Data for analysis.
+++

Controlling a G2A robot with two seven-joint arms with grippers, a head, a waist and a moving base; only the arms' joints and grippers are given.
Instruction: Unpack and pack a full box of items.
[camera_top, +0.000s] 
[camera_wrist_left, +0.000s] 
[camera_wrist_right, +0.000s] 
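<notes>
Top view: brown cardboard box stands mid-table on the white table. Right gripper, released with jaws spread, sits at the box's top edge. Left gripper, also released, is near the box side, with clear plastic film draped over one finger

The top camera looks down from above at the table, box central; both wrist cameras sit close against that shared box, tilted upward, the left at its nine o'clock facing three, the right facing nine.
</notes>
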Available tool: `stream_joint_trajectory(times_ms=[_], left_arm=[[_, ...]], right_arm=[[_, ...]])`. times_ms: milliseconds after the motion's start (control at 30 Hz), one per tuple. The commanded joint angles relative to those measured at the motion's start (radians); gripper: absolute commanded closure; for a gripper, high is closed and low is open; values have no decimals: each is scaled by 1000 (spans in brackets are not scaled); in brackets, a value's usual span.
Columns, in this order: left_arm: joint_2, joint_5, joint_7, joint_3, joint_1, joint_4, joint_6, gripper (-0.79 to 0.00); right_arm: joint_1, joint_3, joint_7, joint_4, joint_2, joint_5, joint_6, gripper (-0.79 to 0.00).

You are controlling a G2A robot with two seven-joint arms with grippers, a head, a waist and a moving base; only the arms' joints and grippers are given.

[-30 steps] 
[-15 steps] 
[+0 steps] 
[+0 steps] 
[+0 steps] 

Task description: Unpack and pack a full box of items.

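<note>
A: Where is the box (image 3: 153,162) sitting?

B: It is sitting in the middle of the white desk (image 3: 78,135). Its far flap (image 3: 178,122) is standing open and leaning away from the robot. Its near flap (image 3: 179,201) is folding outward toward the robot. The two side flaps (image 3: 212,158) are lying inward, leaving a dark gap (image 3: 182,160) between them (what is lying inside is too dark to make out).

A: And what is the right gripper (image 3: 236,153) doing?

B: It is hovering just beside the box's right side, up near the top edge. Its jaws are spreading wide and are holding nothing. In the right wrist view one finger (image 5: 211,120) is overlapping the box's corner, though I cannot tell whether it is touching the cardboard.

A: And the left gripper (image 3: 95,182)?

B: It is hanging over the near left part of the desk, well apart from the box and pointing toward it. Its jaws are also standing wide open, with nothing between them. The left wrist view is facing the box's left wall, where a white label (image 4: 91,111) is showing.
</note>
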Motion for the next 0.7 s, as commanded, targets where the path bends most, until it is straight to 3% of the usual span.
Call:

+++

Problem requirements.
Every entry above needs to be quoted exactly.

Answer to this task.
Controlling a G2A robot with two seven-joint arms with grippers, a head, a waist and a moving base; only the arms' joints and grippers are given.
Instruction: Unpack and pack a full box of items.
[camera_top, +0.000s] 
[camera_wrist_left, +0.000s] 
[camera_wrist_right, +0.000s] 
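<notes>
Top view: brown cardboard box stands mid-table on the white table. Right gripper, released with jaws spread, sits at the box's top edge. Left gripper, also released, is near the box side, with clear plastic film draped over one finger

The top camera looks down from above at the table, box central; both wrist cameras sit close against that shared box, tilted upward, the left at its nine o'clock facing three, the right facing nine.
</notes>
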Available tool: `stream_joint_trajectory(times_ms=[_], left_arm=[[_, ...]], right_arm=[[_, ...]])`. times_ms: milliseconds after the motion's start (control at 30 Hz), one per tuple. The commanded joint angles relative to those measured at the motion's start (radians); gripper: absolute commanded closure; for a gripper, high is closed and low is open; values have no decimals: each is scaled by 1000 (spans in brackets are not scaled); in brackets, a value's usual span.
Columns, in this order: left_arm: joint_2, joint_5, joint_7, joint_3, joint_1, joint_4, joint_6, gripper (-0.79 to 0.00); right_arm: joint_1, joint_3, joint_7, joint_4, joint_2, joint_5, joint_6, gripper (-0.79 to 0.00).

You are controlling a G2A robot with two seven-joint arms with grippers, a head, a waist and a moving base; only the arms' joints and grippers are given.

[-30 steps] 
[-15 steps] 
[+0 steps] 
[+0 steps] 
[+0 steps] 

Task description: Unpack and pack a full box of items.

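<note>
A: Where is the box (image 3: 153,162) sitting?

B: It is sitting in the middle of the white desk (image 3: 78,135). Its far flap (image 3: 178,122) is standing open and leaning away from the robot. Its near flap (image 3: 179,201) is folding outward toward the robot. The two side flaps (image 3: 212,158) are lying inward, leaving a dark gap (image 3: 182,160) between them (what is lying inside is too dark to make out).

A: And what is the right gripper (image 3: 236,153) doing?

B: It is hovering just beside the box's right side, up near the top edge. Its jaws are spreading wide and are holding nothing. In the right wrist view one finger (image 5: 211,120) is overlapping the box's corner, though I cannot tell whether it is touching the cardboard.

A: And the left gripper (image 3: 95,182)?

B: It is hanging over the near left part of the desk, well apart from the box and pointing toward it. Its jaws are also standing wide open, with nothing between them. The left wrist view is facing the box's left wall, where a white label (image 4: 91,111) is showing.
</note>
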Motion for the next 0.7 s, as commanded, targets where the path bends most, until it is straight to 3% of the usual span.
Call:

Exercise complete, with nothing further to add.